Give the number of lines in the records below that include "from". Reply with that number alone.

— Supplied information —
————————

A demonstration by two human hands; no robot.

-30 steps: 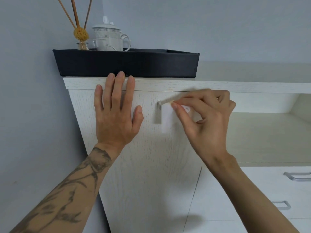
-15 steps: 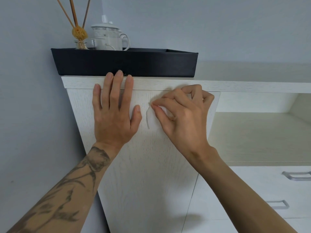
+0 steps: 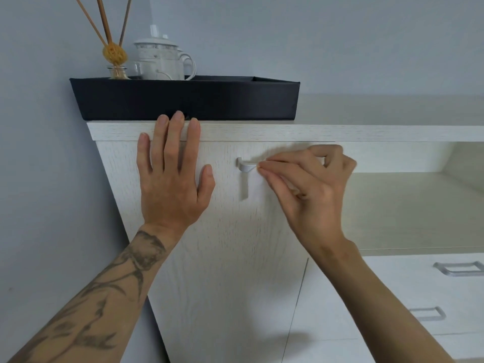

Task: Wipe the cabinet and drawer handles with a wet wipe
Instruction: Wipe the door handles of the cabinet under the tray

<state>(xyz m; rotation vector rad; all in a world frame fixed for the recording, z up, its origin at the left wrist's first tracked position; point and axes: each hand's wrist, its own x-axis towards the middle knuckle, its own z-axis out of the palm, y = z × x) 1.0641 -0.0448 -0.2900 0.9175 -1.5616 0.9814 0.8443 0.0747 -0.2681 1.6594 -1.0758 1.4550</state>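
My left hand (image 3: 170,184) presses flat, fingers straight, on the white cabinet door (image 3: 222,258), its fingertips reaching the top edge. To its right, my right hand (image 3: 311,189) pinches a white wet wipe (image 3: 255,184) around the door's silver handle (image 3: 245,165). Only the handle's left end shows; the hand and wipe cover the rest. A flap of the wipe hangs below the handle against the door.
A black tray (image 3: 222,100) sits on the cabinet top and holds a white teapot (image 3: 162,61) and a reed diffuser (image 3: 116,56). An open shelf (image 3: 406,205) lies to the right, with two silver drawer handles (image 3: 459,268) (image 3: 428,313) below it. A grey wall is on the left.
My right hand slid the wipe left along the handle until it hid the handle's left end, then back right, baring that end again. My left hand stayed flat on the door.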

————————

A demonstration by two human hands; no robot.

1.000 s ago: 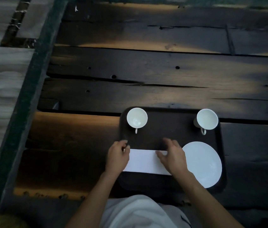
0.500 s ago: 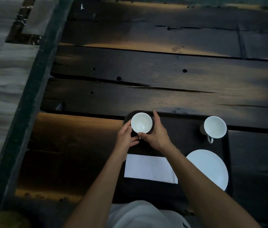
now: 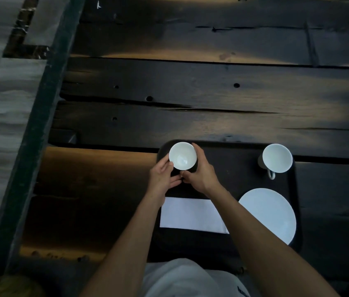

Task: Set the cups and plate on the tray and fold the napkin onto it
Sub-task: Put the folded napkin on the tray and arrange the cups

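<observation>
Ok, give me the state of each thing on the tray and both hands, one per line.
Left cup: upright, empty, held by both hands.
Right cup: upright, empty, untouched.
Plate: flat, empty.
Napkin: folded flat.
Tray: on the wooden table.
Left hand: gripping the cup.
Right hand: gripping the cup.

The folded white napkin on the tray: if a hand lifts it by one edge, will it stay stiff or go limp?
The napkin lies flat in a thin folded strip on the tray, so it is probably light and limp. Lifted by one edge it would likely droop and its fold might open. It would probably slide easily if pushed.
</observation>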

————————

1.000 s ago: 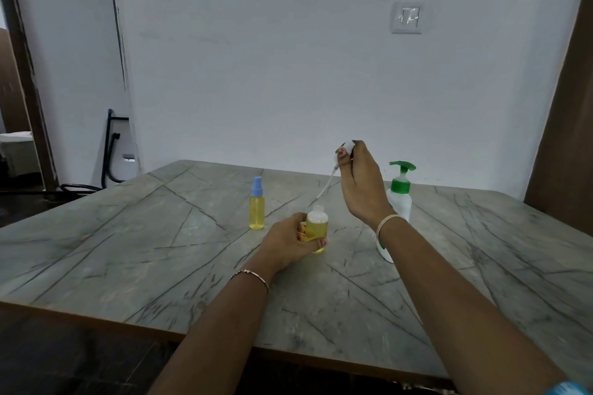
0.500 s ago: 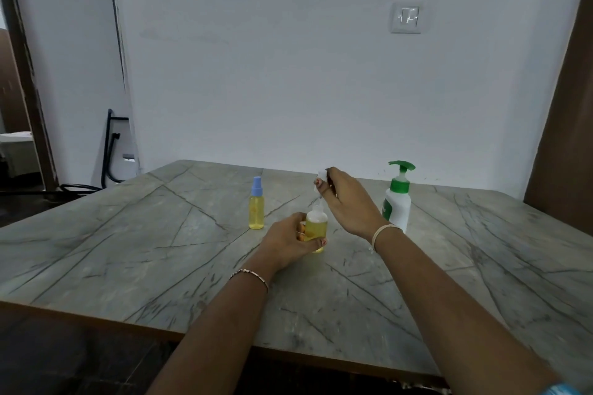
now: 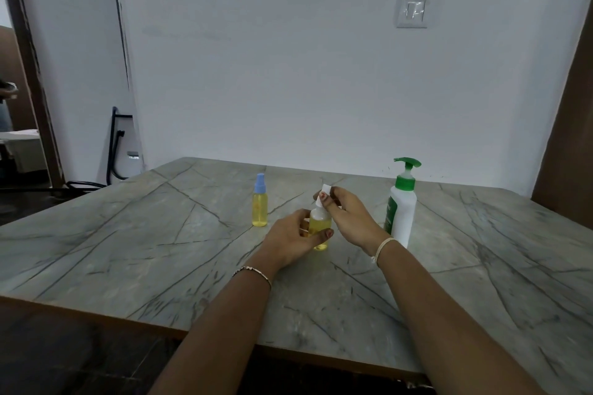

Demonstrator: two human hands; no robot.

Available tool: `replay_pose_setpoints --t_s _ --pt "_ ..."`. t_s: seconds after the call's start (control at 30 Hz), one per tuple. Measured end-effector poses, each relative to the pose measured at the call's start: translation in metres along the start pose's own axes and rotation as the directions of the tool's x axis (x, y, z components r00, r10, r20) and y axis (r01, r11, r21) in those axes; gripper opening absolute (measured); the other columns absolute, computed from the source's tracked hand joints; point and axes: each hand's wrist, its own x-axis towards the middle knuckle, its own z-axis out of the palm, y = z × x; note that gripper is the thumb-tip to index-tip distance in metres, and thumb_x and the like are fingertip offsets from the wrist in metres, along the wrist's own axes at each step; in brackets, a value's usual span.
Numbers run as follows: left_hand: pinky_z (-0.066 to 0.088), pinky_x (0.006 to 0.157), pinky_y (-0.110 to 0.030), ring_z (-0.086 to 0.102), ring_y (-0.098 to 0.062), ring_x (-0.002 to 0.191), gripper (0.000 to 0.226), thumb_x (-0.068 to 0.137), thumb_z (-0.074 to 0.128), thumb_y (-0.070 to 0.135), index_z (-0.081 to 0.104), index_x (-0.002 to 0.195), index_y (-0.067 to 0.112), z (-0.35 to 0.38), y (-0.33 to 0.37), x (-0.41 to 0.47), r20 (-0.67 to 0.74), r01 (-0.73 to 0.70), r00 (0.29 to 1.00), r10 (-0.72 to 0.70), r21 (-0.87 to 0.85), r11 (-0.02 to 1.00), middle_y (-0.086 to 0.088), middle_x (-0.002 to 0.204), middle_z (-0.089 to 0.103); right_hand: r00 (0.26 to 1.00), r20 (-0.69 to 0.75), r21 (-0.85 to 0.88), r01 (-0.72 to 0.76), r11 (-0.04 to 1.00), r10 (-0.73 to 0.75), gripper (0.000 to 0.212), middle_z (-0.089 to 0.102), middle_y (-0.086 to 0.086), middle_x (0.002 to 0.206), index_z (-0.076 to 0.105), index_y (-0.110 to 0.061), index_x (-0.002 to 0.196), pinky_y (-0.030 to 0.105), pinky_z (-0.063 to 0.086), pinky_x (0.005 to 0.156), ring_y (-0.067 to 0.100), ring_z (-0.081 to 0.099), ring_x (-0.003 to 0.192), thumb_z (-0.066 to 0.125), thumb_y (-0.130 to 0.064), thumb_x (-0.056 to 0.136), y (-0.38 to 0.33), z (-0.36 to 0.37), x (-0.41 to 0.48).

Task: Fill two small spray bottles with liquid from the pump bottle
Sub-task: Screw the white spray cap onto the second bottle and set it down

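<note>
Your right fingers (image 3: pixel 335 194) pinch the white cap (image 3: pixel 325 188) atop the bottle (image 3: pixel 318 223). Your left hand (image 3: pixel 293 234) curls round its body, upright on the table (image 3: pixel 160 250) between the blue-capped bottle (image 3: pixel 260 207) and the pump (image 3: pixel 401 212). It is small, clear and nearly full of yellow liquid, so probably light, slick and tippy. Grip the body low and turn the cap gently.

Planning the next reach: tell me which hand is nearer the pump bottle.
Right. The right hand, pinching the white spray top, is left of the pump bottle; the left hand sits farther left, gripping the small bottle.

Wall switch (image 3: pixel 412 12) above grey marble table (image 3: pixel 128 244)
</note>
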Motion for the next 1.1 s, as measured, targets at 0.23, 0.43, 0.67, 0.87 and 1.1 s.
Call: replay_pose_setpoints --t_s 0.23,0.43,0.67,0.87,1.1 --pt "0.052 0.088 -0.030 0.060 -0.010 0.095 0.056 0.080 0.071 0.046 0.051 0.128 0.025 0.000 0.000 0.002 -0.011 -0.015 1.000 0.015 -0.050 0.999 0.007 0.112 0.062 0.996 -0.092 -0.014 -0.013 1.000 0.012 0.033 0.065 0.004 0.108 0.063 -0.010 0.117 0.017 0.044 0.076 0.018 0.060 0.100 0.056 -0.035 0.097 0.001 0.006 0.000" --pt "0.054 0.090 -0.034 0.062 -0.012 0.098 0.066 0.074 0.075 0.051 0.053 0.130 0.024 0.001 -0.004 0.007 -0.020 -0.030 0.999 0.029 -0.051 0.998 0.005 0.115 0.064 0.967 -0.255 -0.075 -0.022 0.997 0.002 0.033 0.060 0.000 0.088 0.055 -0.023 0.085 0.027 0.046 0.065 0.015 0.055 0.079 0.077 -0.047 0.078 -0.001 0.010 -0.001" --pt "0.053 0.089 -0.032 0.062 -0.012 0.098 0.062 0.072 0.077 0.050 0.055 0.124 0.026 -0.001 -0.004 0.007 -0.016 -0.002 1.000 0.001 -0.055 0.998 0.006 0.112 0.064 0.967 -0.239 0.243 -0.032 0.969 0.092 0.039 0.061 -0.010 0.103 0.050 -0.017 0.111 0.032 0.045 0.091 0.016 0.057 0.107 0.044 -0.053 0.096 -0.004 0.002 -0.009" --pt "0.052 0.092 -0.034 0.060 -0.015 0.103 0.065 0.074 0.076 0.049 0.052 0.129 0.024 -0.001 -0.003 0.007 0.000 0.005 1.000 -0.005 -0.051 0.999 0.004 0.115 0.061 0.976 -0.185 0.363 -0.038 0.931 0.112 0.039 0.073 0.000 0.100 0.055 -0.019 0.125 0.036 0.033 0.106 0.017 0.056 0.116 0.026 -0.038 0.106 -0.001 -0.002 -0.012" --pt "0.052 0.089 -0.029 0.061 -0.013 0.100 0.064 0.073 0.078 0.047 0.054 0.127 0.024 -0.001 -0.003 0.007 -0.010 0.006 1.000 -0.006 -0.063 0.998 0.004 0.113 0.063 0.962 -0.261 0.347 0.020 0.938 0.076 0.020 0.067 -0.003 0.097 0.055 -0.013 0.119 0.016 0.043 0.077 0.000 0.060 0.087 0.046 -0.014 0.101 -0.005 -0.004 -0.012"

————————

— Answer below —
2